What stories about tantra I have not heard! “Masha, this is sex at a distance, when partners exchange thoughts and finish,” V., a diligent family man and young dad, assures me. It is possible that my friend and his wife have such a strong connection that even hundreds of kilometers away they can catch an orgasm. But, most likely, V. confused the tantra with Kashpirovsky’s session. The concepts came to Russia in the early 1990s and in the minds of Russians merged into one mystical teaching. Do you want the truth? Tantra is not about sex at all.
The exotic concept was born in India thousands of years ago. Tantra has its roots in Hinduism. In essence, tantra is a spiritual practice, namely meditation, breathwork, awareness and connection – with oneself, with the world and with a partner. Boredom, right? Far from it. Tantra views every aspect of the human experience, including sex, as the potential for personal development. For a tantric, life is a mass of opportunities for self-exploration. Any unpretentious work – eating, drinking, breathing, dancing, making love – if done not automatically, but with complete immersion, brings pleasure.
The idea of tantric sex is to establish intimacy with a partner. Through intentionally slow, thoughtful movements, through the synchronization of your breath, through eye contact and the exchange of feelings. Unlike ordinary sex, the goal of tantra is not orgasm, but the process itself, the “journey” that gives a deep connection in a couple (now you understand why Sting’s sex lasts forever?). Tantra is not a vigorous penetration, as in porn, but slow sex, during which you can even fall asleep in order to continue with renewed vigor. Leisurely immersing yourself in the sensations, exploring the body – slow-motion sex is not such a bad idea for women, considering that we need more time to get aroused than men.
I will talk about a few principles of tantra that can be incorporated into your sex life right now without going too deep into theory.
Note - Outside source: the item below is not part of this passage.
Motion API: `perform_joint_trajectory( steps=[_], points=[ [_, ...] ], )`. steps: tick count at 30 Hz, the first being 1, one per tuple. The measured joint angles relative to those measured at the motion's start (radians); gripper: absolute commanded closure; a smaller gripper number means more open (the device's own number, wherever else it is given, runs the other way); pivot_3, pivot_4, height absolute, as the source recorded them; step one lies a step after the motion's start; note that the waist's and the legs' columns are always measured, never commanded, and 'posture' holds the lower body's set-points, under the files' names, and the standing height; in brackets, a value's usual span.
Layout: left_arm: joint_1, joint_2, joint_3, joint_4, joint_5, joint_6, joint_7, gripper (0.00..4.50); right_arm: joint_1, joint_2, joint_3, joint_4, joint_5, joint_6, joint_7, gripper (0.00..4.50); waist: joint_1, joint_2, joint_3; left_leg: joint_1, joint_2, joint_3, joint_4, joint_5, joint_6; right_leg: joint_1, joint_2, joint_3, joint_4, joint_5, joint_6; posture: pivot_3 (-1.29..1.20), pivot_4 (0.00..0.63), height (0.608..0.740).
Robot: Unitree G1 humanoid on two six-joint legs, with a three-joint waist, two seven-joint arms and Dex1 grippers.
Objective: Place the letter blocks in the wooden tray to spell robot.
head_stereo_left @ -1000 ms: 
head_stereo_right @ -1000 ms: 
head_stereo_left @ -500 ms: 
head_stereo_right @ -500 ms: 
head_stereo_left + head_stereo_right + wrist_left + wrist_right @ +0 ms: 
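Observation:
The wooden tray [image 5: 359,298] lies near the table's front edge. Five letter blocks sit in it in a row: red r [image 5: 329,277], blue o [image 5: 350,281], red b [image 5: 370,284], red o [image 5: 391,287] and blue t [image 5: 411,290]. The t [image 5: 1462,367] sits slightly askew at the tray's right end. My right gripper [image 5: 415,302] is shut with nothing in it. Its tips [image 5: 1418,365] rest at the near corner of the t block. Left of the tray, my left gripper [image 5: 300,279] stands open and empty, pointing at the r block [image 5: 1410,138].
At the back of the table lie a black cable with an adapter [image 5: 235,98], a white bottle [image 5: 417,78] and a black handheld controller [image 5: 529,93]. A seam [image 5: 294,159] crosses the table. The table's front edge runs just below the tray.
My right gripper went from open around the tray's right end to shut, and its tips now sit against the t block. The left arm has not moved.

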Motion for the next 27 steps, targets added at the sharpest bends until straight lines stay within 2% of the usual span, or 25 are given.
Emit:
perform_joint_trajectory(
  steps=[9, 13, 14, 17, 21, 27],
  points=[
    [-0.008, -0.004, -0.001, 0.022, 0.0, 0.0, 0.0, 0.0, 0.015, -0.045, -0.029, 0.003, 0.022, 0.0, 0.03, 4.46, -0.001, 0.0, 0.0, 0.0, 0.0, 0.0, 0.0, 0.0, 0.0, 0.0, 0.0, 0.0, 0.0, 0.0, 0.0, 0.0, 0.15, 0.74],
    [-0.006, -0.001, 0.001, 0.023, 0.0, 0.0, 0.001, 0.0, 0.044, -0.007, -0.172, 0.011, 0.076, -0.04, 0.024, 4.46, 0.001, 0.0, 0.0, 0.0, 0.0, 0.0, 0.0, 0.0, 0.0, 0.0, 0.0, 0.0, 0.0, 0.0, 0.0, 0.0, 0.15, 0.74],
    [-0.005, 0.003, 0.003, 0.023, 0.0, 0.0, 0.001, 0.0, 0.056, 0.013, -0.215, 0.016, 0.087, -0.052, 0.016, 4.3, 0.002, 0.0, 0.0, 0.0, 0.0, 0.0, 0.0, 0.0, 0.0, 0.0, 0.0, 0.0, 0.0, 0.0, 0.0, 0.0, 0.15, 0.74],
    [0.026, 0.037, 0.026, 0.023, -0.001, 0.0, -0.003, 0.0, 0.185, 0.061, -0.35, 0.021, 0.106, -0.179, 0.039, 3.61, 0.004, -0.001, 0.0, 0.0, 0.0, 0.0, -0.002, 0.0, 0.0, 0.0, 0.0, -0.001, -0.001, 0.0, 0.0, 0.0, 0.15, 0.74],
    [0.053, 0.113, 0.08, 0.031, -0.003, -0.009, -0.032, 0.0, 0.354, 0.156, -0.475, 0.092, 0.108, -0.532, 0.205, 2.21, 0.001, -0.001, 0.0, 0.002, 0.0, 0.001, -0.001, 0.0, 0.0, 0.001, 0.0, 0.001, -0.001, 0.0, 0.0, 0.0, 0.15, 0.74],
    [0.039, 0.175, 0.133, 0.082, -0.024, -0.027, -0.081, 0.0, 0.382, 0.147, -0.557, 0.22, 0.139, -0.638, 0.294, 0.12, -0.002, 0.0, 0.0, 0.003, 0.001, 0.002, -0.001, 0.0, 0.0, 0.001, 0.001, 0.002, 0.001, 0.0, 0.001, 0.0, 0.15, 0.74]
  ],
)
Right now, stop reading and take 10 long breaths. Feeling better? I’m sure yes. Before you touch your partner, take 10 breaths to ground yourself and tune in to sex. It’s like in yoga, breathing will increase attention and focus on contact with a partner. You can go even further and synchronize your breaths. Sit opposite each other (for example, in the lotus position) and follow your breath until it matches – your breath on his exhalation and vice versa. When partners harmonize their breathing, this gives a powerful energy connection. (Just turn off your brain, I beg you! Drive away thoughts about work and a sick grandmother.)
It is better to master Tantra in a calm environment – without children and household members. On vacation or on weekends, when there is time for love rituals. The practice is clearly not suitable for hurried people, since it does not consider intercourse and orgasm as the goal of sex. Do not rush to foreplay, do not rush to undress. Start with light massages and strokes – touch and explore your partner as if for the first time. Realize that movement brings pleasure right now. Think about merging with a partner, not about orgasm. In order to slow down as much as possible, some coaches recommend the “three instead of 30” rule. Where you usually do 30 moves or thrusts, limit yourself to three in the same amount of time.
It is difficult for an impatient Westerner to use tantra in daily life. Treat it as a practice that will strengthen your connection with your partner. The easiest way is to look into each other’s eyes during sex. Tantrikas call them “gates of the soul.” So doggy style is not the best position for spiritual intimacy. In this case, there is the classic position of Yab Yum (Yab Yum), a symbol of the divine union of male and female principles. The woman sits on her partner’s hips, hugging him with her arms and crossing her legs behind his back. The pubic bones are tightly pressed. The perfect position to make eye contact and synchronize breathing. If you are not sure that you took the pose correctly, peep on YouTube.
In the East, tantra is directly connected with energy, or, to put it simply, with the life force that partners transfer to each other during sex. It gives a feeling of fullness, knowledge and openness to the world. Practice is aimed at awakening this resource and managing it. What helps a woman move energy through her body during sex? Contraction of intimate muscles. They work like a pump. Imagine that the energy that is in your genitals moves up the spine, through the head and flows into the partner’s body. Don’t laugh, just visualize! Once imagine this process – what kind of energy do you “pour” into a man? What color is it, how big is the jet? You will learn a lot about yourself, believe me.
I like another tantric practice. Sex therapist Jacqueline Hellier calls it an experience of daily commitment. It is better to perform in the morning, immediately after waking up. In the “spoon” position, when the couple lies on their side, the man hugs from behind and stays inside the partner for 5-10 minutes. Hellier recommends: “You don’t have to move your penis. Harmonize your breath and just relax. Through each breath, the partner contracts the muscles of the vagina. Feel what’s happening.
What I like about tantra is that it can be practiced without a partner. When you’re single, it’s time to work on your breath, become aware of your desires, and do some sexual exploration of your body. All the tricks that I talked about above are also suitable for masturbation. Try to play with your fingers – put away toys so that through tactile sensations you can enjoy your skin and points that turn on. Do not rush – you are so beautiful that you deserve the longest and most sensual caresses.